Я хочу пить. Сползаю вниз по скользкой поверхности кирпичной стенки. Наклоняюсь над узким ручейком нечистот… Собранные воедино запахи бензина, кислот, мыла, мочи, жира, молока. Я улавливаю, узнаю их, разделяю. В желудке разливается прохлада выпитой жидкости.
Пара влюбленных крыс удалилась.
Я думаю — куда идти? Стою без воспоминаний, без памяти и прошлого над лениво текущим потоком. Мои органы чувств ощущают, замечают, познают, но сам я как в тумане, сквозь который так тяжело пробиться.
Я очутился на тропе бегущих мимо крыс, которым здесь известен каждый поворот, каждый закоулок, каждая ступенька. Они не замечали меня, пока я лежал на кирпичной полке, но теперь, когда я, взъерошенный, уселся у них на пути, они перестали быть ко мне равнодушны. Они видят меня, я среди них, и они хотят знать обо мне как можно больше.
Я двигаюсь неуверенно, как будто боюсь их. Ведь я же не знаю этих мест, и это сразу можно понять. Да, крысы ведут себя так, словно я не такой, как они,— незнакомый, вызывающий отвращение. Шерсть встает у них дыбом на головах, спинах, боках. Они скрипят зубами, напрягают спины, их хвосты нервно подрагивают.
Они знают, что я нездешний.
Я — чужой.
Они толкают меня, напирают, сбрасывают в теплый неглубокий поток. Я плыву, отталкиваясь от дна задними лапками. Доплываю до более широкой трубы, отряхиваю шерсть, вылезаю на каменный берег подземного канала.
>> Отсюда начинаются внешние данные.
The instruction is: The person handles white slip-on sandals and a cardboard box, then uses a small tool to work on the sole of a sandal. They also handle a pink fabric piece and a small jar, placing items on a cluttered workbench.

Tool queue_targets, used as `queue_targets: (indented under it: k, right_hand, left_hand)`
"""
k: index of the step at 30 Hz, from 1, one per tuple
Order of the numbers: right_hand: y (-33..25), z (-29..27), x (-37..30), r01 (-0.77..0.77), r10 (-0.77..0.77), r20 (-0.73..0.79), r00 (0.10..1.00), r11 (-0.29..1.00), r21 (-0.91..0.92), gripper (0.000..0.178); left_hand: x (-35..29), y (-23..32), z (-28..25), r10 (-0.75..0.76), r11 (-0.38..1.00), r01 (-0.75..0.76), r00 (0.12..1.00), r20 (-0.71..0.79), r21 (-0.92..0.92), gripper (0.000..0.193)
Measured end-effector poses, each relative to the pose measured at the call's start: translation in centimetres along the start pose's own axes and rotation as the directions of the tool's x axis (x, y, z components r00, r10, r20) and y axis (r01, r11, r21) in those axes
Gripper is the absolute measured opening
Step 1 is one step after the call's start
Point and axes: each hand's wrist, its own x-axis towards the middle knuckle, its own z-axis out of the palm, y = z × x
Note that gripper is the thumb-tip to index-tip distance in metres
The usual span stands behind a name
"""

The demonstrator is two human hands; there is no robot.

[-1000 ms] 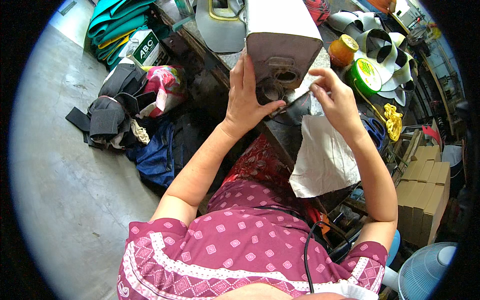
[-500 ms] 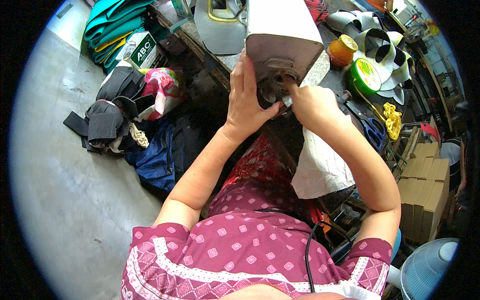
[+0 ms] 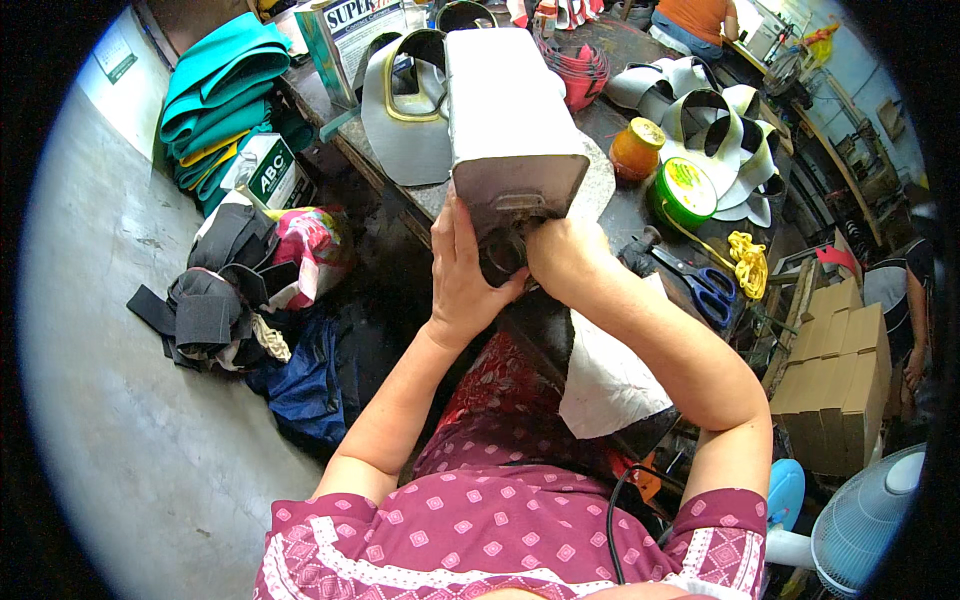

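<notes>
A white rectangular metal can [image 3: 515,95] lies on its side at the near table edge, its end with a handle and a dark round opening toward me. My left hand [image 3: 463,270] grips the can's left lower edge, fingers up along its side and thumb stretched below the opening. At the opening's right side, my right hand [image 3: 572,258] is curled into a fist, back of the hand up. Its fingertips are hidden, so whatever they hold cannot be seen. A white cloth or sheet [image 3: 610,385] hangs below my right forearm.
On the dark table [image 3: 600,130] are grey curved strips [image 3: 735,150], an orange jar [image 3: 637,150], a green tub [image 3: 686,190], blue-handled scissors [image 3: 712,295] and yellow cord [image 3: 747,265]. Cartons [image 3: 830,380] and a fan [image 3: 865,520] stand right. Dark fabric strips [image 3: 215,300] are left. Other people are beyond.
My view has tilted up, showing more of the table. My right hand has turned and closed in at the opening, and the small pale piece seen by my fingers is now hidden.
</notes>
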Motion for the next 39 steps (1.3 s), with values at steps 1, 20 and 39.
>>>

Это не мой город, не мой канал. Я не отсюда и должен как можно скорее найти дорогу к себе. К себе? Но куда?
И где эта дорога? И как я её узнаю, если я все забыл? Крысы снова прогоняют меня, а я — испуганный и не знающий, где я даже не пытаюсь защищаться.
Вылавливаю огрызок яблока, тащу в угол, съедаю. Жду на самом краю потока, глядя на воду. Ловлю ещё кусок моркови. Скоро я стану сильнее и буду чувствовать себя увереннее в этом канале, запахом которого постепенно пропитывается моя шерсть.
Возвращаюсь на кирпичную стенку, где я очнулся. Засыпаю, а как только просыпаюсь, сразу узнаю, что я уже когда-то здесь просыпался, что я уже был здесь.
И так понемногу рождается новое прошлое, где бетонная труба, плывущий поток нечистот и кирпичная стенка — это те точки, которые я узнаю все лучше и благодаря которым ориентируюсь все более уверенно. И только когда я пытаюсь вернуться в прошлое, в воспоминания, когда пытаюсь преодолеть порог памяти, передо мной вдруг встают стена, туман, темнота. И тогда я чувствую себя побежденным и покоренным, и ужас сжимает меня за горло. Я должен знать все, а не знаю ничего…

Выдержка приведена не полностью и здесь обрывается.